M. Gérard César, rapporteur pour avis. Très bien !

M. Dominique Bussereau, ministre. En outre, j'accueillerai favorablement tout à l'heure l'amendement proposé par le président de la commission des affaires économiques, Jean-Paul Émorine.

L'assurance-récolte poursuit son développement parallèlement au dispositif traditionnel du fonds des calamités agricoles, qui a été fortement mobilisé, notamment, pour indemniser les conséquences de la très grande et très grave sécheresse de l'été 2005.

L'objectif du Gouvernement est clair, et la loi d'orientation agricole le précise grâce à l'amendement de Gérard César et à la commission des finances du Sénat : nous souhaitons développer de nouveaux produits d'assurance dans tous les secteurs et dans toutes les exploitations qui ne bénéficient pas à ce jour d'une offre assurantielle en matière de calamités naturelles.

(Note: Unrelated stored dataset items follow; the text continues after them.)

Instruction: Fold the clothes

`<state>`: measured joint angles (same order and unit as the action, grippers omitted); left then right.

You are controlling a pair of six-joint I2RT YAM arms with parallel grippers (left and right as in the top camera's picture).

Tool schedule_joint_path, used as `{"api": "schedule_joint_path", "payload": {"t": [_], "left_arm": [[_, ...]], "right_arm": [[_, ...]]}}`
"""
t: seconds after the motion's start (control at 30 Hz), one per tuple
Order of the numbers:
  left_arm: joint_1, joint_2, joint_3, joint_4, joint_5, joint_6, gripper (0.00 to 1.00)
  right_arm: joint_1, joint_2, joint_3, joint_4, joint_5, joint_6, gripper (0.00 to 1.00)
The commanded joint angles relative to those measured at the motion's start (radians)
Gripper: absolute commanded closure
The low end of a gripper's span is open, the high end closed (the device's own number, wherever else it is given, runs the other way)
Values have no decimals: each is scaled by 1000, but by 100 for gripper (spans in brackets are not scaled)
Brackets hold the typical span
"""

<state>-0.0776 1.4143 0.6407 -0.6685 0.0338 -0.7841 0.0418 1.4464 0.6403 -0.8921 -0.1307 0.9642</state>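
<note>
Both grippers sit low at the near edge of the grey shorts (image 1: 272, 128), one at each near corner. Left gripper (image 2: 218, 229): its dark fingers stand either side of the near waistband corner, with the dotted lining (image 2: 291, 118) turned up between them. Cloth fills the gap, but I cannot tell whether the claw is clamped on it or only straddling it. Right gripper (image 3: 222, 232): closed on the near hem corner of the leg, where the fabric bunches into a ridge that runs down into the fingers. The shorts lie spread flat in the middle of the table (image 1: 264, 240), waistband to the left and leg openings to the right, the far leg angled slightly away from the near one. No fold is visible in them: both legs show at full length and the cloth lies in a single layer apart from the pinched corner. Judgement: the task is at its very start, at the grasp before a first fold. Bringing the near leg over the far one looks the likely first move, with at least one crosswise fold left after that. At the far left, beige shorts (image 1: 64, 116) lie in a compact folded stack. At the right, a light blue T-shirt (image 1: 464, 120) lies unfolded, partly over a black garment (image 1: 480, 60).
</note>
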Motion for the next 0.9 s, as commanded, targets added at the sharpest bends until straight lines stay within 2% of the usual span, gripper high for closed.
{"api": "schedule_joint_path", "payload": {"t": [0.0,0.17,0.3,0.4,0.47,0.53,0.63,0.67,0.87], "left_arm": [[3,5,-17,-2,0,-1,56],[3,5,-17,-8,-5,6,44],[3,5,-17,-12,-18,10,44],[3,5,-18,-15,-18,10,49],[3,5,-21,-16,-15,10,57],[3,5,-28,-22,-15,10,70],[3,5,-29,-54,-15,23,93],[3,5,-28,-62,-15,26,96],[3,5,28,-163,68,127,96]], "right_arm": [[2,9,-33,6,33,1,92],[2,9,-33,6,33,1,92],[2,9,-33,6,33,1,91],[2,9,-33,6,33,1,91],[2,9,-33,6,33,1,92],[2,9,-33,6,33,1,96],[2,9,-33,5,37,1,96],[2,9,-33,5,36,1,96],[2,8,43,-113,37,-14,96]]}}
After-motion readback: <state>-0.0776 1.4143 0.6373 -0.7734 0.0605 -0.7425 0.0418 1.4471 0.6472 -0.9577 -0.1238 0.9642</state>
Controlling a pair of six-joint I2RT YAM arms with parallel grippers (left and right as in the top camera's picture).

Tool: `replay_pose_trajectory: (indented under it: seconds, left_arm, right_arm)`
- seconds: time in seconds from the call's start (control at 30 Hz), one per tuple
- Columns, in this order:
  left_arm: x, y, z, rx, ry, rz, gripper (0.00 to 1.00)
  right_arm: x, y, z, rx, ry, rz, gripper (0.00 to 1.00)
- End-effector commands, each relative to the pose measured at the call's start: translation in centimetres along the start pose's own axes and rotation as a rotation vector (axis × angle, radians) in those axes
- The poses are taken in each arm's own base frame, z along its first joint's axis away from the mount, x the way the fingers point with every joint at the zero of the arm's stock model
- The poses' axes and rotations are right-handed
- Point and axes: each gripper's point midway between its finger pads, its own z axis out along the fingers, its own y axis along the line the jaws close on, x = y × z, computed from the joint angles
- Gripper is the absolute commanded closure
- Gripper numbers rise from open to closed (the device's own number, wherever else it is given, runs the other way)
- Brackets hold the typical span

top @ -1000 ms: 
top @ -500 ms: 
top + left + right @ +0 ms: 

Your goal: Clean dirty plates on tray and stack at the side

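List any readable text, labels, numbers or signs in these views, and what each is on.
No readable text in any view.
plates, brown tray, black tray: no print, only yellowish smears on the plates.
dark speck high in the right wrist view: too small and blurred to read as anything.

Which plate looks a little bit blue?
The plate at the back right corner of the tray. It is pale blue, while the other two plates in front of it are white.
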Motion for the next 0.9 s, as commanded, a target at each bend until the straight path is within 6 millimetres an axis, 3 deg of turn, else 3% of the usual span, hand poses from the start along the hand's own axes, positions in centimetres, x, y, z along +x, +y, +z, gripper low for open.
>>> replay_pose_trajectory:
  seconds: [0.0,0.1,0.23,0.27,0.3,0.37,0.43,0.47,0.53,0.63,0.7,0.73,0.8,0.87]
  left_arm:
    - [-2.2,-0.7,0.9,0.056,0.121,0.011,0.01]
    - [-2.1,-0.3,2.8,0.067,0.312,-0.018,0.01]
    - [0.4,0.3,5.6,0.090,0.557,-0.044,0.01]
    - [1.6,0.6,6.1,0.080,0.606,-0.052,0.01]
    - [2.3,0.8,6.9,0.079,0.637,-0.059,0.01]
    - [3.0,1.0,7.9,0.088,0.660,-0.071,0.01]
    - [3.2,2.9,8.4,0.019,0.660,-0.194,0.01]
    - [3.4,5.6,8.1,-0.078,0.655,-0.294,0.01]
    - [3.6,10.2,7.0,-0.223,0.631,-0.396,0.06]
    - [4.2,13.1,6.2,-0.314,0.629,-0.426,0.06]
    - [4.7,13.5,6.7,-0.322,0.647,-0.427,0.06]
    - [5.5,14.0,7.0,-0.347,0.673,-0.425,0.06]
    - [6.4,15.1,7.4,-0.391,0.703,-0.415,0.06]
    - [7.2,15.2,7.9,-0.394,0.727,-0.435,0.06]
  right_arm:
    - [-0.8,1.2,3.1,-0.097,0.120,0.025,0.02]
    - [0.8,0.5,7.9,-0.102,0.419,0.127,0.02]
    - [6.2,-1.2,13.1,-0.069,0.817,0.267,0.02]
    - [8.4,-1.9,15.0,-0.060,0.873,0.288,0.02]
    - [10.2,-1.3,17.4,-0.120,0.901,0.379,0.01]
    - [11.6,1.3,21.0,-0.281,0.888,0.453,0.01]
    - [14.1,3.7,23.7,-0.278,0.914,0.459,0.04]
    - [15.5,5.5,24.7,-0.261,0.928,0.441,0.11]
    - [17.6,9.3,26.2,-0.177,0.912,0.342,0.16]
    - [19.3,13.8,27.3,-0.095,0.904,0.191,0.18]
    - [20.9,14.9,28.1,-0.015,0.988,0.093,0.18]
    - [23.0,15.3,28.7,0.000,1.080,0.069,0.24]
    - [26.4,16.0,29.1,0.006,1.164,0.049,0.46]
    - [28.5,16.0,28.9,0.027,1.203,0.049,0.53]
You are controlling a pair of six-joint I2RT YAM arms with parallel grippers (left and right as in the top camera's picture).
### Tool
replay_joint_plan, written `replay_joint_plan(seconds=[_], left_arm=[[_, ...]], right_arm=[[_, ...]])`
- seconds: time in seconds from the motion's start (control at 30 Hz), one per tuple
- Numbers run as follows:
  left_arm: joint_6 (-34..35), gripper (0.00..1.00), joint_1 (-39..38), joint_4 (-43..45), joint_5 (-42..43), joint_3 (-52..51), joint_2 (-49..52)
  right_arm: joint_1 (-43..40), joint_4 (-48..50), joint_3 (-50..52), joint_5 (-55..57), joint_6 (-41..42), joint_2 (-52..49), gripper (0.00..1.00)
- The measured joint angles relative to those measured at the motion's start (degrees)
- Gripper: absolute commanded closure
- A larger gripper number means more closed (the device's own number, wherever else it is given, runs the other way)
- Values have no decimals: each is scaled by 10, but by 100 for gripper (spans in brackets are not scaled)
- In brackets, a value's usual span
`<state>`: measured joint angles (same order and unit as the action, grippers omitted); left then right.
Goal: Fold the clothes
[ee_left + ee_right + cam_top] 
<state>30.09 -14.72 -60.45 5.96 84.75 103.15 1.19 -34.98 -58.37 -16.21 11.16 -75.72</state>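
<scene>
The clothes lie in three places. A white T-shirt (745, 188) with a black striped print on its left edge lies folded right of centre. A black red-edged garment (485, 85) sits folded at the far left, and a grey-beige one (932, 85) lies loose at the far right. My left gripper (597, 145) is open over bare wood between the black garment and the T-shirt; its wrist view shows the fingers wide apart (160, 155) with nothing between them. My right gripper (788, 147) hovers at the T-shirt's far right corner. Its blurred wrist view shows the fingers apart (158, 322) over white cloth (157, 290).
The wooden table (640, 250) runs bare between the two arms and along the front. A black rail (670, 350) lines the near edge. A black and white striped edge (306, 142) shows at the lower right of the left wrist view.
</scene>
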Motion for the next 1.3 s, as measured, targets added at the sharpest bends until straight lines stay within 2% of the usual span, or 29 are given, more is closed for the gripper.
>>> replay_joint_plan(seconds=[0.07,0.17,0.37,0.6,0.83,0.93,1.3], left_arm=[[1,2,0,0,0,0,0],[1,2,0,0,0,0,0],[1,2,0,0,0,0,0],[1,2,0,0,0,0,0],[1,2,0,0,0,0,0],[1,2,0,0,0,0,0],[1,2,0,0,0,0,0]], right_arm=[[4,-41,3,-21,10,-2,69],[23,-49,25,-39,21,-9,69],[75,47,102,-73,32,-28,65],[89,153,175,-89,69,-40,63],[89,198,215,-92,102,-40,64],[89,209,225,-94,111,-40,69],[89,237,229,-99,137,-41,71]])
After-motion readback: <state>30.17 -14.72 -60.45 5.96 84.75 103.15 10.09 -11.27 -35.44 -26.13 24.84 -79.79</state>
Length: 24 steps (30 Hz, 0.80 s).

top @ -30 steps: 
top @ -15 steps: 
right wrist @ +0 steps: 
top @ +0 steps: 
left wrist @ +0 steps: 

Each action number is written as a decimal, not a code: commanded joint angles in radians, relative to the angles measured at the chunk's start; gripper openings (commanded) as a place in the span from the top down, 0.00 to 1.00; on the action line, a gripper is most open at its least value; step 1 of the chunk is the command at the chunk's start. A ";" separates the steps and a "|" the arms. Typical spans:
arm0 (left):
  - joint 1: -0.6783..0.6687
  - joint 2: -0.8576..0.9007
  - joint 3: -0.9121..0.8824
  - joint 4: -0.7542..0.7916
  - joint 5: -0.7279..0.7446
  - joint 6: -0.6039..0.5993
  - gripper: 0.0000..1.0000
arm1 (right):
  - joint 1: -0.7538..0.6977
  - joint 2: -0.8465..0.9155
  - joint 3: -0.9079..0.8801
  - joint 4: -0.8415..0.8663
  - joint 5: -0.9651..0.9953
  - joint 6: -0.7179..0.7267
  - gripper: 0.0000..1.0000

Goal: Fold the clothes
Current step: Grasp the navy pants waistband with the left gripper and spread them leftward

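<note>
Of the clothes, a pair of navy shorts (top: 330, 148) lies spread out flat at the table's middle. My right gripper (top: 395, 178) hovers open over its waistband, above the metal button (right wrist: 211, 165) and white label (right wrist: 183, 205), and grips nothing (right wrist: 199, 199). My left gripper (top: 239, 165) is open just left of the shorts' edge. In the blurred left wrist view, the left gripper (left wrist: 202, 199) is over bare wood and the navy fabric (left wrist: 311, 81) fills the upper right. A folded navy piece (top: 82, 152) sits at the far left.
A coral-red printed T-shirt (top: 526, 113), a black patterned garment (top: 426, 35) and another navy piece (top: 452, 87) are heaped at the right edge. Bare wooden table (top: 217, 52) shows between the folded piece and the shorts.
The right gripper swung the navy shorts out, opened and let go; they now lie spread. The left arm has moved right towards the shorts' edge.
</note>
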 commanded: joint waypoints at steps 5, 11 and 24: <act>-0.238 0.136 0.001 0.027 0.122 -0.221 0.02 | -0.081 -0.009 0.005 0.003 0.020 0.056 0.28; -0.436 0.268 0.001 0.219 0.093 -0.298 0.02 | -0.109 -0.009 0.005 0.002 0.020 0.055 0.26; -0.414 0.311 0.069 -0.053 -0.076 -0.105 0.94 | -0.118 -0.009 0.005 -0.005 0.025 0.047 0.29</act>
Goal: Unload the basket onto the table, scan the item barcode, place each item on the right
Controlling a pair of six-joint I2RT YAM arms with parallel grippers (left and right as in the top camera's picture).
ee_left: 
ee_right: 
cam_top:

Je suis donc disposé à réaffecter, comme Jean-Paul Emorine l'a demandé, 2,5 millions d'euros d'autorisations d'engagement et de crédits de paiement en faveur de ce dispositif. En complément, l'épargne personnelle, dans le cadre de la déduction pour aléas, est favorisée grâce à la revalorisation du plafond de déduction.

S'agissant des charges des agriculteurs, le projet de budget pour 2006 prévoit de nouvelles marges de manoeuvre pour les exploitants.

Les charges ne sont en effet pas seulement de nature sociale ; il y a également la hausse des carburants. Telle est la raison pour laquelle à Rennes, lors du salon de l'élevage, le Premier ministre a annoncé des aides pour faire face à la hausse des prix des carburants ; elles sont inscrites dans le projet de loi de finances rectificative.

Par ailleurs, le fonds d'allégement des charges financières est doublé, sa dotation passant de 2,4 millions d'euros en 2005 à 5 millions d'euros en 2006.

Je précise également à M. le président Emorine et à M. Collin - je sais qu'un débat a eu lieu entre les commissions à ce sujet -, que la mesure d'exonération de 20 % sur la taxe sur le foncier non bâti est mise en oeuvre pour bénéficier aux exploitants et à eux seuls.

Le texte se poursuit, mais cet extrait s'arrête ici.